Épisodes, Sites et Sonnets/La Grotte

Épisodes, Sites et SonnetsLéon Vanier (p. 83-87).

LA GROTTE

Cette heure de sieste lasse s’alourdit
Du Rêve évanoui de quelque vie éteinte,
Décor vague dans l’eau qui dort mirant sa feinte
De paysage inverse au fleuve du Midi ;

Il flotte un vieil aveu que mon amour a dit,
Émoi perpétué de quelque folle crainte…
Au lointain d’un passé se cambre à mon étreinte
L’offre pour mon désir d’un nu torse roidi ;

Mais ma bouche n’a plus de lèvres pour redire
Les mots dont ma parole a leurré le sourire
De la naïveté qui croyait à ma Foi,

Mes bras ne savent plus l’enlacement qui noue,
Et mon sang a coulé par le cruel exploit
Du Sagittaire astral dont la flèche me troue.

LA GROTTE
Elle

Je t’apparus au seuil en larmes de la Grotte
Merveilleuse où pendaient en gemmes de cristal
Les pleurs adamantins que la pierre sanglote.


L’écho mystérieux du vieil antre natal
Répercuta l’appel de la trompe marine
Que tu sonnas à pleine bouche, ô blond Héros
D’une aventure fabuleuse, au ras des flots
En rumeur sous la proue heureuse qui domine
Le blanc tumulte des écumes de la Mer
Déferlante jusques au sable de la grève

Où je vins ignorant le péril inconnu
De te voir autrement qu’au vague de mon rêve…
Un brusque souffle ouvrit ma robe ; et mon sein nu,
Divulgué par le seul hasard d’une surprise,
Et l’or de mes cheveux que dénoua la brise
Éblouirent tes yeux d’une apparition,
Et mon corps a tordu sa révolte inutile
Entre les bras dompteurs de la rébellion
Où se roidit ma chair de Vierge… mais nubile
Avait rêvé de toi mon songe inconscient
Et tu vainquis mon doux reproche souriant.


Depuis, quelque anse calme et sûre fut l’asile
Où ton navire désœuvré cargua l’essor
De ses voiles ayant des frissons d’envergures,
Peintes de monstres et d’effrayantes figures
Qui semblent rire quand grince le câble d’or !
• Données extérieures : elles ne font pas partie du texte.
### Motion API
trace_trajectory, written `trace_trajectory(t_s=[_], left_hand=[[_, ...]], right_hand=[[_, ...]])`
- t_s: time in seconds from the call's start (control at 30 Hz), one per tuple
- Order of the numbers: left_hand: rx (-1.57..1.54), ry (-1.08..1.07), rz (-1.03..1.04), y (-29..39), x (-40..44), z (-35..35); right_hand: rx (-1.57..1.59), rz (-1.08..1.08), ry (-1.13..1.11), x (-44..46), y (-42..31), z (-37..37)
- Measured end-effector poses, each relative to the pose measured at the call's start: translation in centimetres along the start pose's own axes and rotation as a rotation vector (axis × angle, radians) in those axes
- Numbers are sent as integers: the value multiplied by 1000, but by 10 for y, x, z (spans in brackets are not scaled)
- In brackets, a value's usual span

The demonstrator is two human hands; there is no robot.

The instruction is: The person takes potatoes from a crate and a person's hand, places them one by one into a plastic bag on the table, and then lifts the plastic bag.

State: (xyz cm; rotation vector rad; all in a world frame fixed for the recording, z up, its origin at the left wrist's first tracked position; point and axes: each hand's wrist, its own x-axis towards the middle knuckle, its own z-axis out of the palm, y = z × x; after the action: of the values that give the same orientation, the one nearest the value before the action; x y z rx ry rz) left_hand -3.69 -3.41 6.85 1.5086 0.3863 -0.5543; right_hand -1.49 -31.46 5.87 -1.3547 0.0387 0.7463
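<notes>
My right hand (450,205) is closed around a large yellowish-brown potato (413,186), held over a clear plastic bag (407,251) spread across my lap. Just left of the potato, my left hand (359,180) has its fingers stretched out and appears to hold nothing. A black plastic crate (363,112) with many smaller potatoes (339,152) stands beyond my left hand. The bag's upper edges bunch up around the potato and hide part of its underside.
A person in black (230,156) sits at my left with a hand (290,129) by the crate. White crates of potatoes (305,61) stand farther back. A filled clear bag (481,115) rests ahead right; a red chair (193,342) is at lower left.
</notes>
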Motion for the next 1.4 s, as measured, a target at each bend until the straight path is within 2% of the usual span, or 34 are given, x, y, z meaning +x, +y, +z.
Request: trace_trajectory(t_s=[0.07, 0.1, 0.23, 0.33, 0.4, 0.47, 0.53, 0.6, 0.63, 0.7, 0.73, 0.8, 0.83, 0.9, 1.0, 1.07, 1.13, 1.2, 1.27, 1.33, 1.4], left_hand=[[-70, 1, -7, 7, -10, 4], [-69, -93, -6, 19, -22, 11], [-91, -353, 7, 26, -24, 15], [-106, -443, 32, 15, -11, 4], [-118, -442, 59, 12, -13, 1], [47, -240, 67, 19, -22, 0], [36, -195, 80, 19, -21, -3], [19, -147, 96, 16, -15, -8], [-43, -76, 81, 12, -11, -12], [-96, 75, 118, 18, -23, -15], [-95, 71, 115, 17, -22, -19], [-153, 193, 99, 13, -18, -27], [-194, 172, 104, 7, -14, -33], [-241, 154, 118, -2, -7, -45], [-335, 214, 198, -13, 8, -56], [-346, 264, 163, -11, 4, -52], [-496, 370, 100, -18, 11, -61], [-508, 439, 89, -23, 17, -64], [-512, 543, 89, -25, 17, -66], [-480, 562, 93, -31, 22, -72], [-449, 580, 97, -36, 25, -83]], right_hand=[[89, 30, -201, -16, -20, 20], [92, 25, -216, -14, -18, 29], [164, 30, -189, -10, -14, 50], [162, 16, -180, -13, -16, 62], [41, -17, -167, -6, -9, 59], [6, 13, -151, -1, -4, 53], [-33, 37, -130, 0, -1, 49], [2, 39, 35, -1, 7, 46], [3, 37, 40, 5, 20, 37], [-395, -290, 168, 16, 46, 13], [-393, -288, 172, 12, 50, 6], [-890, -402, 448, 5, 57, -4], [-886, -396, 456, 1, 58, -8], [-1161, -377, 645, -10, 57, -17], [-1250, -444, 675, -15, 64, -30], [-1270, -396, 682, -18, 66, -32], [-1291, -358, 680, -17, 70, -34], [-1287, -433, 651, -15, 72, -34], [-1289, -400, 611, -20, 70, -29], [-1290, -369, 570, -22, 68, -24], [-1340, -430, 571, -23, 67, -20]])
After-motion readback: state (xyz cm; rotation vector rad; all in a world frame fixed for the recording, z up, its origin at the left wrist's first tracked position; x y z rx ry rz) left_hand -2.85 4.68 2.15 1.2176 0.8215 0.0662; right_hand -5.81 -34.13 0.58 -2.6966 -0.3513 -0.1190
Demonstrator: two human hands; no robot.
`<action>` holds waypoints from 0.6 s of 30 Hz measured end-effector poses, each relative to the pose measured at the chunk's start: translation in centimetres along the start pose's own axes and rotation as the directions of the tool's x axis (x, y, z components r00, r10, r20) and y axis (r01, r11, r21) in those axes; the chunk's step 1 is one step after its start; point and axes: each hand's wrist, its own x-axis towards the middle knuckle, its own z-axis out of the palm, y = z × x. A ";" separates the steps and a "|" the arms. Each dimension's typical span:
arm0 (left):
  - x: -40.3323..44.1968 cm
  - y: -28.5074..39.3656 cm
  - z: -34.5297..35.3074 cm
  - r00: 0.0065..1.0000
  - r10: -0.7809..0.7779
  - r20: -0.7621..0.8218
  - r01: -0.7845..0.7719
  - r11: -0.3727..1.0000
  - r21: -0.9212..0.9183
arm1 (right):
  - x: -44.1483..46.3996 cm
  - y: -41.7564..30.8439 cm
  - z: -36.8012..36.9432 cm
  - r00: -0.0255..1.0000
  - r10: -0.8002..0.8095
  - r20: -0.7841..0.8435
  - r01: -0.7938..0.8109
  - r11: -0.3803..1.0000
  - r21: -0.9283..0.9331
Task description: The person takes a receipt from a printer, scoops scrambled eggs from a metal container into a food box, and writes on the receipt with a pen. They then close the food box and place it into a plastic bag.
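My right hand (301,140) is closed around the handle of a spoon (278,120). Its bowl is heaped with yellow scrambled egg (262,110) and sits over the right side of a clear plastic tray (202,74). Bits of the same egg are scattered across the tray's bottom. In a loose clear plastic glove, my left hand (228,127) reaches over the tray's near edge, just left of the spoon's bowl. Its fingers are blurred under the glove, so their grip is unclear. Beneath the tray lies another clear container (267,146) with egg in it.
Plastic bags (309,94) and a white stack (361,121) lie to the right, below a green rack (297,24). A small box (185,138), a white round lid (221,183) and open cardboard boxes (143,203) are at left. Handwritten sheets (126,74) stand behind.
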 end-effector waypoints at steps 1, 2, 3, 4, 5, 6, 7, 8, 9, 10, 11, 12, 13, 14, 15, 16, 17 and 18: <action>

La maternelle mer a tant bercé nos veilles,
La torche vespérale allumé de merveilles
À la voûte incrustée et riche de joyaux
De la grotte où dormit notre amour qui s’enlace

Au lit de sable où se marqua la double place
Qu’y creusa le poids las de nos sommes jumeaux !
Ce soir, la mer gémit la plainte de ses vagues
Et, présages, le feu de la torche s’éteint,
Et j’ai perdu ta bouche et ton doux corps étreint,
Et je vais donnant à la nuit des baisers vagues
Et murmurant tout bas des paroles d’amour
Auxquelles seul l’écho parmi l’ombre réplique.


Lui

Tout ce passé n’est plus déjà qu’un songe lourd,
Le vain halo d’une mémoire nostalgique.
Une heure morte comme les autres, hélas !
Ô compagne de ce jadis, cette heure est morte,
Et ces mots d’autrefois que tu redis tout bas
Le seul écho qui te répond me les apporte ;
Et cet adieu me fut cruel d’être un sanglot
Qui meurt parmi le vent dont s’étoffe ma voile
Où la chimère peinte éploie un vol nouveau
Vers quelque Nuit mystérieuse qui s’étoile.